Instructions for the task. What appears from the first line of the data below through the line containing "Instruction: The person", both included, should be copied exactly, and nothing else.

Data provided.
---+---

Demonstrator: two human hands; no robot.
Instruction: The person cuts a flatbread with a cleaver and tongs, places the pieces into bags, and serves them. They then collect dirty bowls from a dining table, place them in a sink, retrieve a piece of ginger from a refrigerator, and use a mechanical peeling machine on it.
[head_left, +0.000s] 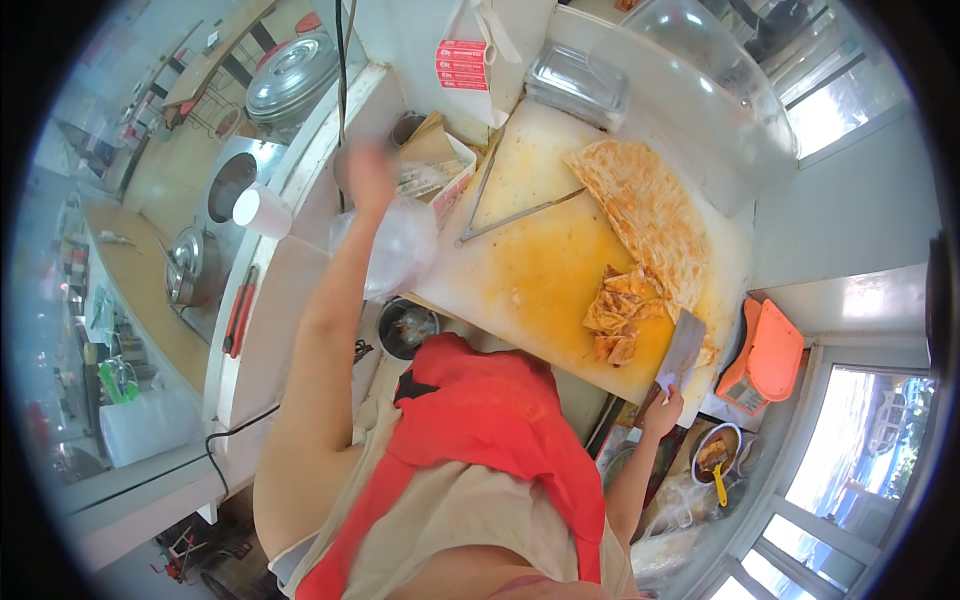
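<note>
In the head view my right hand (661, 412) grips the handle of a cleaver (681, 349), its broad blade lying over the right side of a white cutting board (480, 277). Just left of the blade is a pile of cut, browned flatbread pieces (619, 315). A large folded flatbread (649, 214) stretches behind the pile. My left hand (373, 178) is blurred at the far left, beside a box of wrapped sticks (431, 176). Clear plastic bags (401, 244) hang below that hand. Whether its fingers hold anything is not clear.
A metal angle frame (517, 216) rests on the board. Clear plastic containers (576, 81) stand at the back. On the left ledge are a white cup (262, 211) and a red-handled tool (240, 311). An orange bin (765, 356) and a bowl with a yellow spoon (716, 450) sit right.
</note>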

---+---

Exercise answer.
Demonstrator: two human hands; no robot.
Instruction: The person cuts a flatbread with a cleaver and tongs, places the pieces into bags, and serves them. They then collect dirty bowls from a dining table, place them in a sink, retrieve a piece of ginger from a refrigerator, and use a mechanical peeling machine on it.

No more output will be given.